> Task goal
Make an exact copy of the whole listing, but leave its pictures out.

> Data
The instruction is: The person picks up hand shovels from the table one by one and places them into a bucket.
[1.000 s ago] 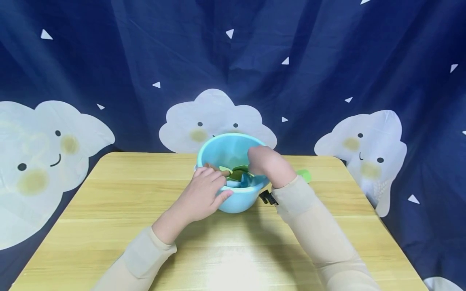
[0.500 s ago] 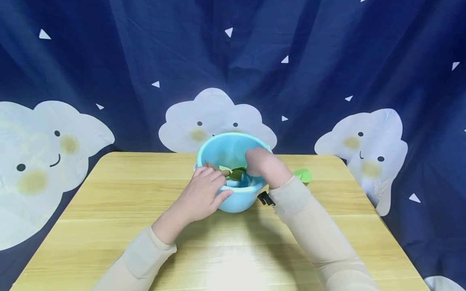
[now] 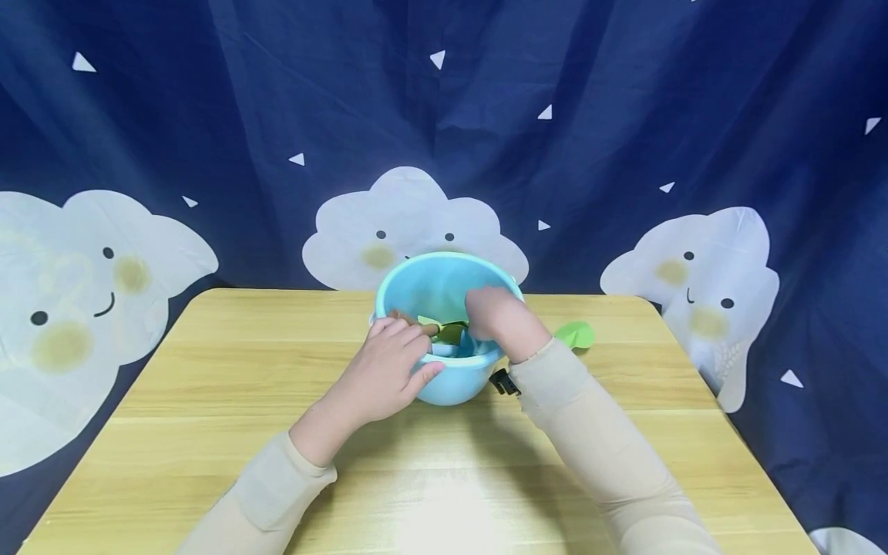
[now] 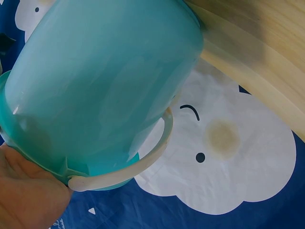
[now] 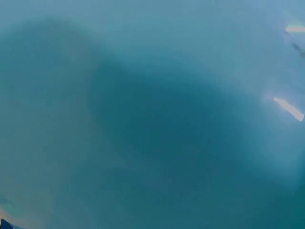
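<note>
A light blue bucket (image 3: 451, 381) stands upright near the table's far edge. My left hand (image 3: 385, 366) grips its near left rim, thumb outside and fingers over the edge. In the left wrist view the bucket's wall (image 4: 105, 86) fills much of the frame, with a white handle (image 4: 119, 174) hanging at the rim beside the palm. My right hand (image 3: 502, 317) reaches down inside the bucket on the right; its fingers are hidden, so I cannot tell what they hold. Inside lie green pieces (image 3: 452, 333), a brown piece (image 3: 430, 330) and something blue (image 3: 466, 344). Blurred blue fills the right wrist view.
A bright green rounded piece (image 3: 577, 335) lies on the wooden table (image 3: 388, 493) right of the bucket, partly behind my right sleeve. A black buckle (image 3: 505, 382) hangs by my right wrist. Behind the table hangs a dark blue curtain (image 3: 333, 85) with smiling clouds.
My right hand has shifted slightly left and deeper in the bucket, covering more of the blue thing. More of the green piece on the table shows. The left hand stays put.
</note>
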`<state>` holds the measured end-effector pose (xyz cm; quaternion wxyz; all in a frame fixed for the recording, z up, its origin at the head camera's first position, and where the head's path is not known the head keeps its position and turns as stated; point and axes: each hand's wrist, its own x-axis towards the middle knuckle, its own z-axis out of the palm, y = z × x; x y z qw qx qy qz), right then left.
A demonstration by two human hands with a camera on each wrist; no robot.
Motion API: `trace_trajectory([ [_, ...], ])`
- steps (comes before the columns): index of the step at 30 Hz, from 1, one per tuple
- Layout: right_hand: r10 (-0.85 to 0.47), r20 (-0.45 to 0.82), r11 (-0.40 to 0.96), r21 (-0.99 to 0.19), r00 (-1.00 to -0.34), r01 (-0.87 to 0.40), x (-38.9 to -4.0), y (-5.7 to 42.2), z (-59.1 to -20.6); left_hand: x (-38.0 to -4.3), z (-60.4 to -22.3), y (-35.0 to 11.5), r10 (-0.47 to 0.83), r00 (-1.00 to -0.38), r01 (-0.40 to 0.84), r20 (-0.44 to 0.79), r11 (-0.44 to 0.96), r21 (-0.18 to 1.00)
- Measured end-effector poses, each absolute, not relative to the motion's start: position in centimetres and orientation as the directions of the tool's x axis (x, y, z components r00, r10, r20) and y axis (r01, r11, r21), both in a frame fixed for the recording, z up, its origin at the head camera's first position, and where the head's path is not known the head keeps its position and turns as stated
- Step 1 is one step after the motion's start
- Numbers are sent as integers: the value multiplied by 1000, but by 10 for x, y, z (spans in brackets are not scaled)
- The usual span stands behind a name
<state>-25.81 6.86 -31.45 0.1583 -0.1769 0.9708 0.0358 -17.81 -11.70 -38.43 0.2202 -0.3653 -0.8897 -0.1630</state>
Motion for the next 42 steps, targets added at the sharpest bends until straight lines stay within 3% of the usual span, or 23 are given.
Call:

> Task result
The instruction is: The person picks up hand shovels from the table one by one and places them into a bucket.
[1.000 s ago] 
[0.500 s ago] 
[now] 
[now] 
[now] 
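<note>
A light blue bucket (image 3: 451, 381) stands upright near the table's far edge. My left hand (image 3: 385, 366) grips its near left rim, thumb outside and fingers over the edge. In the left wrist view the bucket's wall (image 4: 105, 86) fills much of the frame, with a white handle (image 4: 119, 174) hanging at the rim beside the palm. My right hand (image 3: 502, 317) reaches down inside the bucket on the right; its fingers are hidden, so I cannot tell what they hold. Inside lie green pieces (image 3: 452, 333), a brown piece (image 3: 430, 330) and something blue (image 3: 466, 344). Blurred blue fills the right wrist view.
A bright green rounded piece (image 3: 577, 335) lies on the wooden table (image 3: 388, 493) right of the bucket, partly behind my right sleeve. A black buckle (image 3: 505, 382) hangs by my right wrist. Behind the table hangs a dark blue curtain (image 3: 333, 85) with smiling clouds.
My right hand has shifted slightly left and deeper in the bucket, covering more of the blue thing. More of the green piece on the table shows. The left hand stays put.
</note>
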`<state>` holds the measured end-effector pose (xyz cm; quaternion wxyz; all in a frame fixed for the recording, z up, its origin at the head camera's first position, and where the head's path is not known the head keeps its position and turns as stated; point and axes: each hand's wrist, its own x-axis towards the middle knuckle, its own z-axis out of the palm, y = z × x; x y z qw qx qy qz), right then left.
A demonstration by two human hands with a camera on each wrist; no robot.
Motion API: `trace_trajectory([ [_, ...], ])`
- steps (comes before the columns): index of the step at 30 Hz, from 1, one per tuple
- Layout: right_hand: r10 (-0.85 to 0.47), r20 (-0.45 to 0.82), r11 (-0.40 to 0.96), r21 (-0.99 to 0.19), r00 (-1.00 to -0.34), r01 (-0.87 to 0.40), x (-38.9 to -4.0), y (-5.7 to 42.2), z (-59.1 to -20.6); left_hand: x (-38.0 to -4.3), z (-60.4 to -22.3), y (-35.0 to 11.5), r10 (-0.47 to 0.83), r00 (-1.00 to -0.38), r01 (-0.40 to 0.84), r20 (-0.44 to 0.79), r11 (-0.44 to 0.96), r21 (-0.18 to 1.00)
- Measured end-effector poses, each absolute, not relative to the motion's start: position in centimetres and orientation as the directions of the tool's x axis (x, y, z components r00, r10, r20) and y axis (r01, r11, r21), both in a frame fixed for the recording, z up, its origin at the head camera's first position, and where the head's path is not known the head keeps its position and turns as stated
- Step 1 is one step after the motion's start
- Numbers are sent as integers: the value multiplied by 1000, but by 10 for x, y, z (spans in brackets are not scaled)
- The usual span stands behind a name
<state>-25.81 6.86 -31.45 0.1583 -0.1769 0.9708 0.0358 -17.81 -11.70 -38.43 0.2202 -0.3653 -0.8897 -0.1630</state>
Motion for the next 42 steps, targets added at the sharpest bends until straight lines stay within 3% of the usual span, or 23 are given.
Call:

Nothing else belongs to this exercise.